= Problem statement =
Write out every line below that contains "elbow".

= Collected data =
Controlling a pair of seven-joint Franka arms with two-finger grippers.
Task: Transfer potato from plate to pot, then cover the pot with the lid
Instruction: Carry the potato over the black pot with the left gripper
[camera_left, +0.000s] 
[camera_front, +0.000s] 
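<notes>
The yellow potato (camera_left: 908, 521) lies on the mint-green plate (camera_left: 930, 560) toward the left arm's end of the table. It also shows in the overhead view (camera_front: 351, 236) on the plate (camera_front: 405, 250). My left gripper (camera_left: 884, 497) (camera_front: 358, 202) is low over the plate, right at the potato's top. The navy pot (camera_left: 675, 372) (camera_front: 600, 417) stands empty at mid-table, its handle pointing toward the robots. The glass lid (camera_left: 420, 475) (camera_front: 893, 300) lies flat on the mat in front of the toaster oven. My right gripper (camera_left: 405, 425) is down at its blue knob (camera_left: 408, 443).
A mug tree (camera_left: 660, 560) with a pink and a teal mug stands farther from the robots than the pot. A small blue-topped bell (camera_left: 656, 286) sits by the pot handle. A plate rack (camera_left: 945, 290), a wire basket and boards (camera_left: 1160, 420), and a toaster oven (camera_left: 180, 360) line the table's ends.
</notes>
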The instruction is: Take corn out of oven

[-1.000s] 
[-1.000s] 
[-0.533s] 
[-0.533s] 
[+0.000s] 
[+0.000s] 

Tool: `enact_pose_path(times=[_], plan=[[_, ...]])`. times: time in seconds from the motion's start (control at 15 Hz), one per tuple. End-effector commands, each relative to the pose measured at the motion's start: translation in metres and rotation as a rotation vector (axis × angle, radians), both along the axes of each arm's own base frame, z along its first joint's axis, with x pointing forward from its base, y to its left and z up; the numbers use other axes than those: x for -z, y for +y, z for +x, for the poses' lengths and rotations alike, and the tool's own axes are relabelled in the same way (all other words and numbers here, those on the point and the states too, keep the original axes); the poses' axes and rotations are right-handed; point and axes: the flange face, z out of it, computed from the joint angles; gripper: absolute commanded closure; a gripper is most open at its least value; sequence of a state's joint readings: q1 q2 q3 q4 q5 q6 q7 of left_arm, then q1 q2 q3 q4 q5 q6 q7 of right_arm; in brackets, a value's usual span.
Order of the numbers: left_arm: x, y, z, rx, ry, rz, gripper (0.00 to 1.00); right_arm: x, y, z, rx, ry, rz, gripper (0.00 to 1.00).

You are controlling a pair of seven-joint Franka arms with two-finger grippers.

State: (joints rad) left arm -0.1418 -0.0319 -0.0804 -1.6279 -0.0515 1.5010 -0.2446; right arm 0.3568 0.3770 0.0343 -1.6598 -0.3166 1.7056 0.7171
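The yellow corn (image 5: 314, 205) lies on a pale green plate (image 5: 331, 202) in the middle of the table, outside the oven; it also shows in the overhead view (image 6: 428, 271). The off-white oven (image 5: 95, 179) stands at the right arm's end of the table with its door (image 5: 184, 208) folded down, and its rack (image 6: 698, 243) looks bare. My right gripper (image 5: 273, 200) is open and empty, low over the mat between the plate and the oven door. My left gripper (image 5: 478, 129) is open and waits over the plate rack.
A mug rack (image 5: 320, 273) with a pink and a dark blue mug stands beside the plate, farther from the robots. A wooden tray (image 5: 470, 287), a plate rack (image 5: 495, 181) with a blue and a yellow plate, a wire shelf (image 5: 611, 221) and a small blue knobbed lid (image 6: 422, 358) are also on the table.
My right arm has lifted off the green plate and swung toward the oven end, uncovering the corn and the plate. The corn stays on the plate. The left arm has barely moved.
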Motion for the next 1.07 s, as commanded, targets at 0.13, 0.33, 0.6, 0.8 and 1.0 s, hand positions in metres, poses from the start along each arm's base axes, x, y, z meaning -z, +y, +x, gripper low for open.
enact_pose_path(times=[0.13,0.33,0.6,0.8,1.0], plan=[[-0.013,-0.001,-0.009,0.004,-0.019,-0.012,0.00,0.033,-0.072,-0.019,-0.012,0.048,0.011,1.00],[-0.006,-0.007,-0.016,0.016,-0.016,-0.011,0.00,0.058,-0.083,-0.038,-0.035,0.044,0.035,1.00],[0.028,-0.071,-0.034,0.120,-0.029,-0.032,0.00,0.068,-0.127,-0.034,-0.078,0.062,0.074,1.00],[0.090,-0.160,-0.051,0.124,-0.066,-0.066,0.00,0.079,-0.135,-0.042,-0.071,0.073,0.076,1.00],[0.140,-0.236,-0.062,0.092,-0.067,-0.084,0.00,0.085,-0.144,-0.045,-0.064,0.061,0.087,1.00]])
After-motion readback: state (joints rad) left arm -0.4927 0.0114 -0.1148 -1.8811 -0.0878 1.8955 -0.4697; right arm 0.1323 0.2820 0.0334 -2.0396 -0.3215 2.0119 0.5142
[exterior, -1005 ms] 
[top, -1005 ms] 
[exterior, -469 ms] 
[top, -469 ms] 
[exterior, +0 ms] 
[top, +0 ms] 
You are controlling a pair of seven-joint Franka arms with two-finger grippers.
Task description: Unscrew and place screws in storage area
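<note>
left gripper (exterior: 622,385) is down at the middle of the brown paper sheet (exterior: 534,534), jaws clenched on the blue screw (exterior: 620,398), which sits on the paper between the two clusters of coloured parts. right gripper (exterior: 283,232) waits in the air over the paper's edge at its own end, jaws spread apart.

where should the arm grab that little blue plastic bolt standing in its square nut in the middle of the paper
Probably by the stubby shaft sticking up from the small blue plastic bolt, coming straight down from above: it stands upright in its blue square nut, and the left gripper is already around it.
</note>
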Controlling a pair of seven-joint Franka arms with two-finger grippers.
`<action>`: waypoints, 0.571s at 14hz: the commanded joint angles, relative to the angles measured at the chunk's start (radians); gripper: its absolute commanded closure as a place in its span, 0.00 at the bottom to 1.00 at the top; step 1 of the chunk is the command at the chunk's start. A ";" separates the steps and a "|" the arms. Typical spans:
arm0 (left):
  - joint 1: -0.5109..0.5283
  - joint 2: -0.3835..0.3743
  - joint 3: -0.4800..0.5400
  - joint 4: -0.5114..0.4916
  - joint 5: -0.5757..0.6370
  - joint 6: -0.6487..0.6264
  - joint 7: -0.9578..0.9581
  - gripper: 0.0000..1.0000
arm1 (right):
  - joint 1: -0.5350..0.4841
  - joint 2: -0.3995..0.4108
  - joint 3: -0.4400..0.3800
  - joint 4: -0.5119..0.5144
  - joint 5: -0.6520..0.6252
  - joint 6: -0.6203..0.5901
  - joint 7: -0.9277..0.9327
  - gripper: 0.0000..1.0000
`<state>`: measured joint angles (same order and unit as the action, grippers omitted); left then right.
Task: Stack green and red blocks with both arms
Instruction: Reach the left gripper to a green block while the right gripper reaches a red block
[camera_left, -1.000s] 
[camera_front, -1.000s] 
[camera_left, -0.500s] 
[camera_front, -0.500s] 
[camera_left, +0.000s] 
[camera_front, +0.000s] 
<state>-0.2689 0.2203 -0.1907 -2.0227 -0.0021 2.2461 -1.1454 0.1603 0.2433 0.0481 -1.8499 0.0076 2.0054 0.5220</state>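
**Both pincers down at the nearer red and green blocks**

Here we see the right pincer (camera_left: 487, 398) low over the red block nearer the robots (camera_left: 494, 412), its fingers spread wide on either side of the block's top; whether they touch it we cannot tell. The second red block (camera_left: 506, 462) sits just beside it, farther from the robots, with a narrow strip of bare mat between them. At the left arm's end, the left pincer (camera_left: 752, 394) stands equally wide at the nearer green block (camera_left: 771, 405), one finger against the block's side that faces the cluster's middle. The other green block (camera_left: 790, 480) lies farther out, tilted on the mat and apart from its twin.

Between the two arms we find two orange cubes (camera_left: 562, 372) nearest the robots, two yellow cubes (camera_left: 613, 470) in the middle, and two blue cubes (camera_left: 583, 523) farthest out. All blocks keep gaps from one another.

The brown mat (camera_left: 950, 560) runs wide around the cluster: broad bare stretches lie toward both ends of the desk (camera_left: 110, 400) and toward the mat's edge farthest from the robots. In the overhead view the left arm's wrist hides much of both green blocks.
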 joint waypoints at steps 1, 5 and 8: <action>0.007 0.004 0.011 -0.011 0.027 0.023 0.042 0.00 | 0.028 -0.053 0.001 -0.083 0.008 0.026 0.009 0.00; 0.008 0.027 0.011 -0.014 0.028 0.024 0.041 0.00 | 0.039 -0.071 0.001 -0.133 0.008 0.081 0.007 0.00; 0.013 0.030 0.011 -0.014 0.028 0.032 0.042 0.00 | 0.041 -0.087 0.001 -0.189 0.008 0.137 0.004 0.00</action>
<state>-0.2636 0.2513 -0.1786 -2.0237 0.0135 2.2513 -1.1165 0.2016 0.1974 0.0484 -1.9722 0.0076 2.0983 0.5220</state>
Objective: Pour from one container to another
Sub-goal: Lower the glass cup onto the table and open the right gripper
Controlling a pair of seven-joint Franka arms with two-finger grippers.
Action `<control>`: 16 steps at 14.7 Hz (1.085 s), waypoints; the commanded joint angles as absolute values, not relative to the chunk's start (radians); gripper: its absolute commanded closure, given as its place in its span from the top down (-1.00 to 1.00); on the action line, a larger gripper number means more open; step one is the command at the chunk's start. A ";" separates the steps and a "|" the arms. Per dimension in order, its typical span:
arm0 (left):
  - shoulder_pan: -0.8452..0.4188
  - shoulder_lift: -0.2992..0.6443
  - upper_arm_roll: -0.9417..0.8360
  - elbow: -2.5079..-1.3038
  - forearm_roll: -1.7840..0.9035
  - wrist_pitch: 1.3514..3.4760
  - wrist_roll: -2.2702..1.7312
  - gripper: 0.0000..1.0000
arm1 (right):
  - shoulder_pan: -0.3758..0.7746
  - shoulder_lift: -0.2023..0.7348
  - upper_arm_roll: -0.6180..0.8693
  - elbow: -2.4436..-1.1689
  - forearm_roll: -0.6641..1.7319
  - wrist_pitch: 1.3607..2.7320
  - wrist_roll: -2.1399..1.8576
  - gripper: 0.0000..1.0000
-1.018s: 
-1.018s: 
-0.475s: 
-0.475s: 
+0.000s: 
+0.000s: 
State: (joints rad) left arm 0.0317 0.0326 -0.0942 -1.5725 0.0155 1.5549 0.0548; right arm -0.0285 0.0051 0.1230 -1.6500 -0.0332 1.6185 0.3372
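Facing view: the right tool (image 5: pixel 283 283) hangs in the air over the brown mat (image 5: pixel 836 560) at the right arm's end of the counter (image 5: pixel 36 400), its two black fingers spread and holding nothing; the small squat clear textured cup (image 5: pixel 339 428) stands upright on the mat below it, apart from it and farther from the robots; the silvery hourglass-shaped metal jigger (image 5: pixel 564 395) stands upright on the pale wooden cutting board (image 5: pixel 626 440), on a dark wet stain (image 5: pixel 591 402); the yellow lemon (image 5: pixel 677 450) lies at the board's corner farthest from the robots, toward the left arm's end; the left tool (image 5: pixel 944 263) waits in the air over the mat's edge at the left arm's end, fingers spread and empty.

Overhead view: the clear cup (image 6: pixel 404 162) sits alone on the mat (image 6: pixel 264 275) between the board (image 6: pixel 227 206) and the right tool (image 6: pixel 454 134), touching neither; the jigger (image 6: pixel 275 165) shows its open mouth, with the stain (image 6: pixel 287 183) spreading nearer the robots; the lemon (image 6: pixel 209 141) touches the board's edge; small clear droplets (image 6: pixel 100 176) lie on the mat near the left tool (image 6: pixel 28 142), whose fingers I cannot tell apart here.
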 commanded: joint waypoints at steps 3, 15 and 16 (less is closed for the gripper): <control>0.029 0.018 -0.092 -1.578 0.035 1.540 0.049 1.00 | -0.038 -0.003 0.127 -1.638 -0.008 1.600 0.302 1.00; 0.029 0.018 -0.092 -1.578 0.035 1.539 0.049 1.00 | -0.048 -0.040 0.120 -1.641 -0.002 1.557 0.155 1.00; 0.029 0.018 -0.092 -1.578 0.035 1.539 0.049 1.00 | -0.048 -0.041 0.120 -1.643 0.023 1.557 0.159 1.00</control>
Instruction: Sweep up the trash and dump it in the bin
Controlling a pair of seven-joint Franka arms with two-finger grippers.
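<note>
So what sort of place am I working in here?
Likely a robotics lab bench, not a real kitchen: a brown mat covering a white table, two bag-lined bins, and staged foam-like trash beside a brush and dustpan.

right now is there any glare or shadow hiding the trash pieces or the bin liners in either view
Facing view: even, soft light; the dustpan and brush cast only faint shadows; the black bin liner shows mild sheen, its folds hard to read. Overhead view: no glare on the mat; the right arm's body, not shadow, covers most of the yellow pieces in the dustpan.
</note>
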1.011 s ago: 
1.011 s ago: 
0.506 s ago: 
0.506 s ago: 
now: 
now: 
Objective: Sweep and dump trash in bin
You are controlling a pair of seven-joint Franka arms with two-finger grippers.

= Response area =
  - elbow: -2.5079..-1.3038
  - elbow: -2.4436..-1.1689

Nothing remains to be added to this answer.